L’operazione sposta gli equilibri del settore europeo e riduce la dipendenza del gruppo italiano dal mercato domestico. Ma la Borsa reagisce con prudenza: Lottomatica perde terreno mentre CIRSA vola.
Da società fortemente concentrata sull’Italia a gruppo sempre più internazionale.
Lottomatica ha raggiunto un accordo per l’acquisizione della spagnola CIRSA Enterprises attraverso un’operazione interamente azionaria valutata intorno ai 3 miliardi di euro, nella quale è prevista anche una distribuzione straordinaria da 262 milioni.

È una delle operazioni societarie più importanti dell’anno nel settore europeo del gaming.
L’obiettivo è creare un gruppo con dimensioni sufficienti per competere su numerosi mercati e ridurre la dipendenza di Lottomatica dall’Italia.
L’Italia peserà meno nel nuovo gruppo
Prima dell’operazione il mercato italiano rappresentava la parte nettamente predominante dell’attività di Lottomatica.
Con CIRSA la geografia cambia.
Secondo l’analisi Reuters Breakingviews, l’Italia dovrebbe rappresentare circa il 57% dell’EBITDA combinato, mentre la Spagna contribuirebbe per circa il 23%.
Il gruppo sarebbe inoltre presente in altri dieci Paesi.
La logica industriale è evidente: diversificare.
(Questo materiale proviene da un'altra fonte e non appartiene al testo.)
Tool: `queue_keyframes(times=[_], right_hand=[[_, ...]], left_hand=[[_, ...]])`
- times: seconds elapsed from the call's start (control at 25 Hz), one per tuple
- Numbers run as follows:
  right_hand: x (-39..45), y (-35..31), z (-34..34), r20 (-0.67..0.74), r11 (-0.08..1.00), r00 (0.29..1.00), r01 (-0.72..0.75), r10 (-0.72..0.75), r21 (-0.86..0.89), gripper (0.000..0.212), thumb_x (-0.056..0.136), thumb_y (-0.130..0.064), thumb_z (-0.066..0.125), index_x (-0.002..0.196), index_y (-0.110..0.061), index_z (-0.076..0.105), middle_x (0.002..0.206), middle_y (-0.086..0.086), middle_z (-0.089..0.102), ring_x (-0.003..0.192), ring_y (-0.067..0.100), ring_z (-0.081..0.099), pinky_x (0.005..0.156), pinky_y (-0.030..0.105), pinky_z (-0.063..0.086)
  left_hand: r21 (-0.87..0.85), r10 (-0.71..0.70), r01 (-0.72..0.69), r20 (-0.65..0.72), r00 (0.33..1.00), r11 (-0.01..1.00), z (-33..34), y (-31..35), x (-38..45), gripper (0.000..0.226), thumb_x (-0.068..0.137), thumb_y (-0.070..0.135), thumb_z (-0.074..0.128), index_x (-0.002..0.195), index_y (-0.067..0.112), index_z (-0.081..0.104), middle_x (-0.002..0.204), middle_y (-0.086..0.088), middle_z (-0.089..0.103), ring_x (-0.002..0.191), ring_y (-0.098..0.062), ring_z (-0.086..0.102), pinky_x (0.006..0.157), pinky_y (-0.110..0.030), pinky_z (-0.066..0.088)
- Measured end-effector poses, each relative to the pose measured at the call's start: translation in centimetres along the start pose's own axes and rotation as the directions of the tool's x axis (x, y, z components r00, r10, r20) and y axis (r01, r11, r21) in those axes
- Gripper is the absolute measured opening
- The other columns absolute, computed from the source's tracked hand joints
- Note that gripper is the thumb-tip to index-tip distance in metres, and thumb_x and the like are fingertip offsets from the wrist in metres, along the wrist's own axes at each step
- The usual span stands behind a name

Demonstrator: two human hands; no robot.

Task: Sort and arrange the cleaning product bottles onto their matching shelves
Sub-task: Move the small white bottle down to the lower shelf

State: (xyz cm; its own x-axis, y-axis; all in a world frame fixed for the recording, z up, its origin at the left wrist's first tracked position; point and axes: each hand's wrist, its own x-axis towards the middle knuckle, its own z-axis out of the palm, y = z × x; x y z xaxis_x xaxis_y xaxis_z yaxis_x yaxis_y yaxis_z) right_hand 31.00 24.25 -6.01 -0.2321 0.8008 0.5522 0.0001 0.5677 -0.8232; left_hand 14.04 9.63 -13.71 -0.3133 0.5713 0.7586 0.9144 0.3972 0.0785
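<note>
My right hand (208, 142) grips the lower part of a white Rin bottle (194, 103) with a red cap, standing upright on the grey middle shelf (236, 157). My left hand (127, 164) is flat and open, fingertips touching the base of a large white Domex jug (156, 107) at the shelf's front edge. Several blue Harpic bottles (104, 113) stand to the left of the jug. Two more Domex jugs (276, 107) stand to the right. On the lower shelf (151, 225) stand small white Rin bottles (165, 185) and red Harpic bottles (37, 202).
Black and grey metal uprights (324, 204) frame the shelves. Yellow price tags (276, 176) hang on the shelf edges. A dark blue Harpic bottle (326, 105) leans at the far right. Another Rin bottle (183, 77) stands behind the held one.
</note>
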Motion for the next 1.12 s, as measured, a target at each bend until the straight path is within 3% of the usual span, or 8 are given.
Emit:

Per una società fortemente esposta a un singolo Paese, acquisire un operatore internazionale significa distribuire maggiormente il rischio normativo e ampliare il potenziale di crescita.
Blackstone diventa un azionista importante
La struttura dell’operazione è altrettanto significativa.
Blackstone, principale azionista di CIRSA, dovrebbe ottenere circa il 24% del capitale del nuovo gruppo e due rappresentanti nel consiglio di amministrazione.
Sono previste inoltre possibili sinergie di costo nell’ordine di 115 milioni di euro.
Lottomatica potrebbe ottenere ulteriori vantaggi integrando tecnologie, piattaforme digitali e attività online.
La Borsa, però, non applaude subito
Il mercato ha reagito in maniera decisamente differente sui due titoli.
Nella seduta del 2 settembre Lottomatica ha registrato una forte flessione, mentre CIRSA è salita di circa 18,5%. Reuters ha segnalato Lottomatica in calo del 7,7% durante la seduta europea.
È una dinamica piuttosto comune nelle grandi acquisizioni.

Gli azionisti della società comprata beneficiano immediatamente dell’operazione.
Quelli dell’acquirente si domandano invece se il prezzo pagato sia corretto e se le sinergie promesse riusciranno davvero a concretizzarsi.
Una società italiana sempre più europea
Al di là delle oscillazioni di breve periodo, il segnale industriale è interessante.
Lottomatica sta tentando di passare dall’essere uno dei protagonisti del mercato italiano ad uno dei maggiori operatori europei del settore.
E in un’Europa in cui molte aziende italiane vengono acquisite da grandi gruppi stranieri, questa volta il movimento avviene nella direzione opposta:
è un gruppo con baricentro italiano a puntare su una grande società spagnola.